Willa Hong: “I think growth itself may not necessarily equate to good returns for private equity because especially in Asia, there are so many factors that can come into play – from macro-economic to geopolitical issues, to the structural workforce and demographics. Looking at size alone, markets like China, India and Indonesia in Asia are important ones that we cannot neglect.”

Chris Lerner: “I think the vibrant and digitally native youth of the South-East Asian markets means that we are going to see more similarities in tastes and preferences across markets in South-East Asia than we’ve been previously used to, thinking about the region as a collection of very different countries and economies. I think that is going to create new opportunities for companies that can identify and serve the needs of that customer segment operating across those different markets.”

In the family

Asked about the importance of family offices and private wealth in the region, Anderson says: “Certainly it’s more active here in terms of bigger pools of capital allocated to the asset class, as well as these LPs being more involved in sourcing and investing in deals directly more than in some other places. I see them all across the spectrum – some of them going into funds and a lot of them co-investing or doing deals alongside funds. A lot of that is perhaps fee-driven but also maybe more of a spirit that these people are pretty sophisticated and independent-minded.

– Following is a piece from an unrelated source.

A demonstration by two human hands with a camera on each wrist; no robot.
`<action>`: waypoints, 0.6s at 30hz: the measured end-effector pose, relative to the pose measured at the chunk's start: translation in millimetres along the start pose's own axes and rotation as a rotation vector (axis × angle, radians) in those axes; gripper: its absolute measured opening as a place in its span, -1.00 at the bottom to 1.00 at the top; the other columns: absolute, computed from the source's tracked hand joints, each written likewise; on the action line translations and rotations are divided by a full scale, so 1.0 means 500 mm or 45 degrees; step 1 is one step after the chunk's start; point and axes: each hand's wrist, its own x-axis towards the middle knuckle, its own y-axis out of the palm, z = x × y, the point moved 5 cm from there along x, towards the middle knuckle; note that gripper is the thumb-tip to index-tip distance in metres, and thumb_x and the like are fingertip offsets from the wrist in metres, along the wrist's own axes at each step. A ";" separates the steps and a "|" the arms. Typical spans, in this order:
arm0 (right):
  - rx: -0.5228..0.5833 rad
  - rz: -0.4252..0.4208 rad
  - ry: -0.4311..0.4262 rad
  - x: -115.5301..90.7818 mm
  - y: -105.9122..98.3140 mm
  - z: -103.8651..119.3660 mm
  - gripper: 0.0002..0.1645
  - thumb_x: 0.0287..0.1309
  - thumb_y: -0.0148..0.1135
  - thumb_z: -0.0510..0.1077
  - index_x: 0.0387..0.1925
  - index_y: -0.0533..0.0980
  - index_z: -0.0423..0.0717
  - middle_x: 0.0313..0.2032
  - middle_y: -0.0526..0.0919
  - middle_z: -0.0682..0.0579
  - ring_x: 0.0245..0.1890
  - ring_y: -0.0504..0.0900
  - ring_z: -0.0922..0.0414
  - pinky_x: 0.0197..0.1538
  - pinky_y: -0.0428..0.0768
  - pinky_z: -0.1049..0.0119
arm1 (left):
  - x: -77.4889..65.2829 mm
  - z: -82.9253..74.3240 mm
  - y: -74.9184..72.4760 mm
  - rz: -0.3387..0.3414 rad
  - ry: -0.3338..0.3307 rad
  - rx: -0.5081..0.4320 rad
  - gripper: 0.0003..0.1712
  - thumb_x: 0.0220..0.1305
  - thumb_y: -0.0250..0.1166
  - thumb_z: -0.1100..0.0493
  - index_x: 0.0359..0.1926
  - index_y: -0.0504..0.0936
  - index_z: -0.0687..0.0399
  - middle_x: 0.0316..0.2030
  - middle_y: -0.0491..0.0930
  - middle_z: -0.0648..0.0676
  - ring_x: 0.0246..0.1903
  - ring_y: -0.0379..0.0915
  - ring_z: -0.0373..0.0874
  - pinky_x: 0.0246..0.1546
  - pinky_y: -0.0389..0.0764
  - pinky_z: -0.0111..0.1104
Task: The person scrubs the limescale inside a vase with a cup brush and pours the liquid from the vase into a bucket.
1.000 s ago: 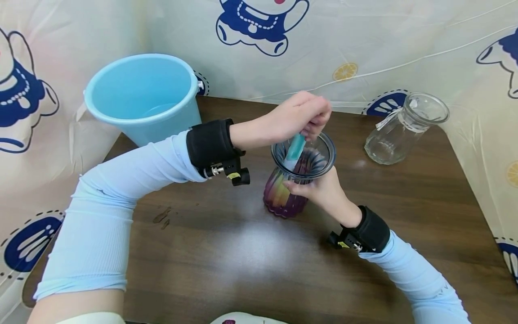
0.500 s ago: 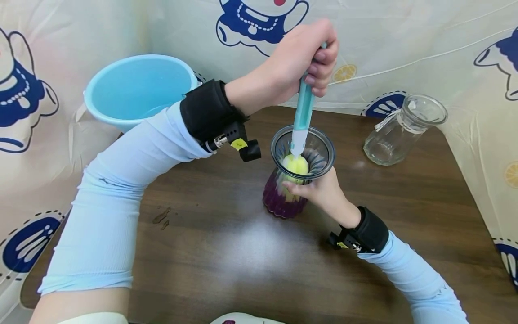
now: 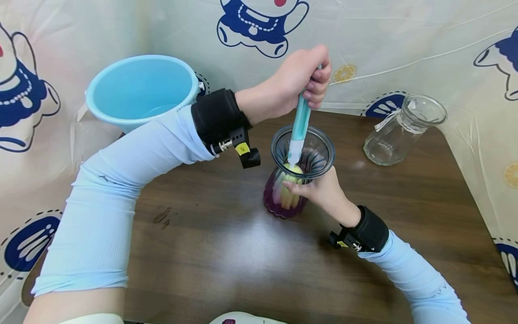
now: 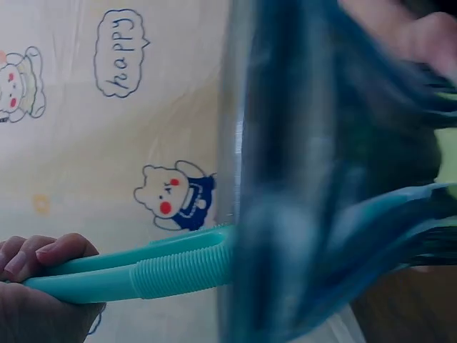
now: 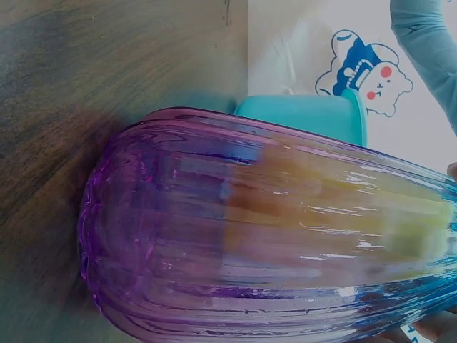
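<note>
A ribbed glass vase [image 3: 272, 198], purple at the base and bluish at its flared rim, leans on the table. My right hand [image 3: 325, 191] grips it just below the rim, thumb across the front. My left hand [image 3: 305, 78] holds the teal handle of a bottle brush [image 3: 301, 119] above the mouth. In the head view the brush's yellow-green sponge head shows inside the neck. Through the purple wall in the right wrist view, the sponge [image 5: 321, 200] appears as a yellow-orange blur. The left wrist view shows fingers [image 4: 64, 250] curled round the handle's end.
A light blue bucket [image 3: 139, 120] stands at the back left, behind the left forearm. A clear glass bottle [image 3: 388, 141] with a white tie leans at the back right. Small wet marks [image 3: 162, 216] lie on the wooden table. A white object [image 3: 247, 318] shows at the front edge.
My left hand rises from close to the vase's rim, drawing the brush up, then comes partly down again with the sponge deeper in the neck. The right hand and vase stay put.
</note>
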 end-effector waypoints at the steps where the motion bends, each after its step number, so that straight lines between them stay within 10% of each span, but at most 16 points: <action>1: -0.002 -0.001 0.006 -0.002 0.002 -0.009 -0.31 -0.49 0.50 -0.43 -0.17 0.38 -0.48 -0.27 0.55 -0.29 -0.30 0.53 -0.03 -0.18 0.46 0.34 | -0.002 0.007 -0.002 -0.006 -0.010 -0.001 -0.58 0.25 -0.30 0.34 -0.76 0.02 0.09 -0.82 0.00 -0.03 -0.80 -0.10 -0.17 -0.69 0.07 -0.42; 18: -0.035 0.007 0.062 -0.011 0.009 -0.045 -0.38 -0.45 0.54 -0.28 -0.26 0.40 -0.34 -0.36 0.55 -0.14 -0.40 0.49 0.11 -0.32 0.45 0.37 | -0.023 0.089 0.012 0.102 -0.052 0.078 -0.61 0.30 -0.29 0.34 -0.71 0.04 0.16 -0.74 -0.02 -0.01 -0.75 -0.06 -0.17 -0.61 0.08 -0.42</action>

They want to be doing their own thing as opposed to investing in someone else’s fund.”

Chan, who has raised capital from Asian, European, American and Middle Eastern family offices, adds it’s all about diversification. Family offices nowadays are also more sophisticated – many of them prefer to pick up stakes in GPs and co-invest alongside them. It’s crucial, he notes, that first-time funds attract family office money. “Family offices can add value in particular situations whether in deals or partnerships with GPs.”

Hong notes most private family money or high-net-worth money still comes through the private banks. “Many private wealth investors are not used to the illiquidity of the typical 10-year fund, as well as the fee structure.”

“From my own view I think Asian family offices are an important growing segment of the institutional investor ecosystem for private equity funds,” Lerner says. “What I’ve observed is a return to fund investing. I think there was a period of time, particularly post-global financial crisis, where Asia-based families were disenchanted with funds, where they were put off by the fees and performance, and really focused on turning inward to build their own direct investment capabilities. Today, I think many have come around to the fact and the market has evolved to a point where you can’t do everything in-house.”

Lerner also asserts “the private equity model of fund investing is antiquated”.

“We look at the world in discrete geographic segments. The reality is that the modern value chain and the global economy do not work that way.”

Nevertheless, Asia private equity is evolving more quickly to become about domain expertise and value-add than geographic focus.

“I think an example of that is South-East Asia, which to some degree is becoming the next frontier for many China-based firms,” Lerner says. “It’s a neighbouring market, with cultural proximities across the whole region. And it’s experiencing a development cycle that Chinese GPs have to some degree experienced before, and they’d be loath to relinquish that opportunity to global firms.”